BELLINZONA - «Si tratta di una riforma che peggiora e aggrava le disuguaglianze» spiega Chiara Landi (Unia). «Ancora oggi in Svizzera le donne sono pagate meno degli uomini per fare lo stesso lavoro. È un’ingiustizia inaccettabile», ha ricordato Tamara Merlo (Più Donne).
Sono solo alcune delle voci del comitato ticinese che dice "No" ai due quesiti referendari che porteranno alle urne gli elettori svizzeri il prossimo 25 settembre. Il comitato è composto da diverse realtà associative, politiche e sindacali che si sono riunite oggi per ribadire la necessità di opporsi all’aumento dell’età di pensionamento delle donne.
«Ciò che in realtà si cela in questa riforma è la volontà di portare l'età pensionabile per tutti a 67 anni», ha detto Françoise Gehring (Sev). Che aggiunge: «Anche gli uomini hanno tutto l’interesse a smascherare una riforma che altro non è che un insidioso grimaldello per aumentare l’età della pensione. I progetti in questo senso ci sono già e sono ben concreti».
Nell'incontro il comitato ha ricordato che «in Svizzera le donne guadagnano in media il 19% in meno degli uomini. La maggior parte del lavoro domestico, educativo e di cura viene svolto gratuitamente dalle donne, che per questo hanno un grado d’occupazione mediamente più basso degli uomini. Queste disuguaglianze - spiegano - hanno poi un impatto diretto sulle pensioni delle donne, che sono in media del 37% inferiori a quelle degli uomini».
Secondo un recente rapporto del Wef (Gender Gap Report 2022) «a livello globale le donne raggiungeranno la parità tra 132 anni», ha rimarcato Davina Fitas (Ocst). «La Svizzera ha mezzi per garantire una pensione dignitosa a tutte e tutti» afferma il comitato, ricordando che «nel 2020 le casse dell’AVS hanno registrato un risultato positivo di 1,9 miliardi di franchi e 2,58 miliardi nel 2021. La Costituzione federale - ricorda in una nota il comitato - stabilisce che l'AVS deve garantire i bisogni fondamentali, eppure con AVS 21 si vanno a risparmiare sulle spalle delle donne 10 miliardi di franchi, un vero e proprio furto» sottolinea Lorena Gianolli (Vpod).

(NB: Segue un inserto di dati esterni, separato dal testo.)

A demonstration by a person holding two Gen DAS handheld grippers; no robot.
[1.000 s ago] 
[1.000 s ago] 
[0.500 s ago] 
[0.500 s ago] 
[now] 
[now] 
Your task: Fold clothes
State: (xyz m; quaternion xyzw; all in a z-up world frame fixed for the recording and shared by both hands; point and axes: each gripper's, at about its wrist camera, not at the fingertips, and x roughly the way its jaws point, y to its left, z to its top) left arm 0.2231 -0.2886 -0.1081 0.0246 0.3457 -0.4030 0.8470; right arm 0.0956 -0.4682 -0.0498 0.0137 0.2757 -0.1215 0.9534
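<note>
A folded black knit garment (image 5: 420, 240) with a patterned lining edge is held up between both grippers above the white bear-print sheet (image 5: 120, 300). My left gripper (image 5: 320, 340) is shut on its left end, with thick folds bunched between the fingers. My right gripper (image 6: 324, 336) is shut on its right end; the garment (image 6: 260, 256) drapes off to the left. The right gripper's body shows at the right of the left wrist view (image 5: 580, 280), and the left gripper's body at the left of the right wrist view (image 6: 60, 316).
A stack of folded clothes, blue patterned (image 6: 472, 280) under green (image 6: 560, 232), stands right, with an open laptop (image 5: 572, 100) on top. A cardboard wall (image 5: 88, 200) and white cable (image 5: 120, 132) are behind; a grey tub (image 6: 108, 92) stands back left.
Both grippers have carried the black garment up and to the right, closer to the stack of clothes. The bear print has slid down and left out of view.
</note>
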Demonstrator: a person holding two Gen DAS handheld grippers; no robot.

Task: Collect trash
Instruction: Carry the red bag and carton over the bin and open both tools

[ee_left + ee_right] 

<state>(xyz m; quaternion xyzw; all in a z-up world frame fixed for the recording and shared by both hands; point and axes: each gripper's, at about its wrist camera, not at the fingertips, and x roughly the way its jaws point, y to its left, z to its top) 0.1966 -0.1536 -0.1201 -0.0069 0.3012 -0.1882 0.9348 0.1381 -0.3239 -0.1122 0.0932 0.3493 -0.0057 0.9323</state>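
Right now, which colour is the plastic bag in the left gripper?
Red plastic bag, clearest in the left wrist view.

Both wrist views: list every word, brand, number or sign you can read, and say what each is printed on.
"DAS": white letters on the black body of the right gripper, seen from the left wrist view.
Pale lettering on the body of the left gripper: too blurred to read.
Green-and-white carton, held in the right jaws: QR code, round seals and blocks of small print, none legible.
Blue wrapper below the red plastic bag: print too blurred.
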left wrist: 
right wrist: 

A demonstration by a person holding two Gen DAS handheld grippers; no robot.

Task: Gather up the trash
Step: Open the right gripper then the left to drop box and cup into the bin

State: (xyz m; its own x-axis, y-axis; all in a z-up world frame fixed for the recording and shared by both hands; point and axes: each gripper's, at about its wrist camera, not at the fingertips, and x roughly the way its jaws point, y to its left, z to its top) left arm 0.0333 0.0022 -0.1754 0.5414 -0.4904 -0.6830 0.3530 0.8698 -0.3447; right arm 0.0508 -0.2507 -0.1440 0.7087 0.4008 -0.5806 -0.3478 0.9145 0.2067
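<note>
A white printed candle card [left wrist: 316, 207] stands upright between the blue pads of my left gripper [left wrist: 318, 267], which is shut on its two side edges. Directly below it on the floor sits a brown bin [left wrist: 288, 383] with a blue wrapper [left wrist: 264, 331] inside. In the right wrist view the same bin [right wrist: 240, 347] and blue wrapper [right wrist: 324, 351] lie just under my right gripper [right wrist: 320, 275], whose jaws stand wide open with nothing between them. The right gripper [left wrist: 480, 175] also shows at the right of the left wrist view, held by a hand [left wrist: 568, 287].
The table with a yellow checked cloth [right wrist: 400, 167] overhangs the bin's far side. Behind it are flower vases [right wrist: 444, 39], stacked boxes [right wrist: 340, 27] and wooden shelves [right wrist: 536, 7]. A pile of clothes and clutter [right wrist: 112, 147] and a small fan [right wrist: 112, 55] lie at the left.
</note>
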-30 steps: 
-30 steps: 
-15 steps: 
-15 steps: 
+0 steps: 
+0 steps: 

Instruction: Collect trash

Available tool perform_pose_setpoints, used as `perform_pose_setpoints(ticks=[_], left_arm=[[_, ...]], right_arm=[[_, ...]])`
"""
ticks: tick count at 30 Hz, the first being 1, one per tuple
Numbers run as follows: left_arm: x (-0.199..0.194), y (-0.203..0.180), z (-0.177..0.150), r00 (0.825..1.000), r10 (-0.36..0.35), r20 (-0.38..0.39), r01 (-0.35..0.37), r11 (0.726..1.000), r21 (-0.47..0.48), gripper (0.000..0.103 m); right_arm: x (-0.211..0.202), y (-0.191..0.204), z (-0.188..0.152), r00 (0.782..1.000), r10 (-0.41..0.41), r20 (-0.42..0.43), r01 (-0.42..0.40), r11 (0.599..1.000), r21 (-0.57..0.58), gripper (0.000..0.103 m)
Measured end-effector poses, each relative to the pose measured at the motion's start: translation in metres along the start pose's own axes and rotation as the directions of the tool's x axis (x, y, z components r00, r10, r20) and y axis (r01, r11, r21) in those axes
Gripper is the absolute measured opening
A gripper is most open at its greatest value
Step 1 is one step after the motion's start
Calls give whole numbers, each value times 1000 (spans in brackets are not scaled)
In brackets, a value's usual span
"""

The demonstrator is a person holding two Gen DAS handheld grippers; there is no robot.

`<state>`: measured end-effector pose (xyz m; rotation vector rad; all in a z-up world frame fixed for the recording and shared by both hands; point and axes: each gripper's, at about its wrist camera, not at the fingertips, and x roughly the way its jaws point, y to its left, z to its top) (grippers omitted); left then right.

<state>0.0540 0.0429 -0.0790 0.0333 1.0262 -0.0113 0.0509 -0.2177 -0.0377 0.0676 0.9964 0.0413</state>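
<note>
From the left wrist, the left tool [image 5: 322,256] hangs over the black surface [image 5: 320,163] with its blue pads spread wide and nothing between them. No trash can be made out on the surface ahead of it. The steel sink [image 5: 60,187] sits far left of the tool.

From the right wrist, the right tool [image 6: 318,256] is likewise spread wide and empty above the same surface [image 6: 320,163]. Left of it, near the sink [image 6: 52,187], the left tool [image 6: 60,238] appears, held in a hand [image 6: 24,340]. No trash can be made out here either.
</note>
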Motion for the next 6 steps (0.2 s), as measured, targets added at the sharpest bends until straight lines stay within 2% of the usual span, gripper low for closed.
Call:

Per il comitato ticinese del "no" aumentare l'età di pensionamento «significa aumentare il numero di persone in disoccupazione o spingerle a chiedere gli aiuti sociali. Senza dimenticare che l’aumento dell’IVA peserà proporzionalmente in modo nettamente maggiore sui redditi bassi rispetto ai redditi alti» aggiungono. L’IVA, ha ribadito Massimiliano Ay (PC) «è un'imposta altamente anti-sociale e che andrebbe a ridurre ulteriormente il potere d’acquisto dei cittadini in un contesto caratterizzato dal rincaro».
Lorenza Giorla (FA) ha ricordato che la politica «dovrebbe pensare a compensare l’aumento dei prezzi, a ridurre il tempo di lavoro, a ridurre i premi insopportabili della cassa malati» piuttosto che «andare a colpire ulteriormente chi deve campare con basse pensioni. Con AVS 21 si pagherà di più e si riceverà di meno. Solo i più benestanti potranno permettersi di andare in pensione anticipata».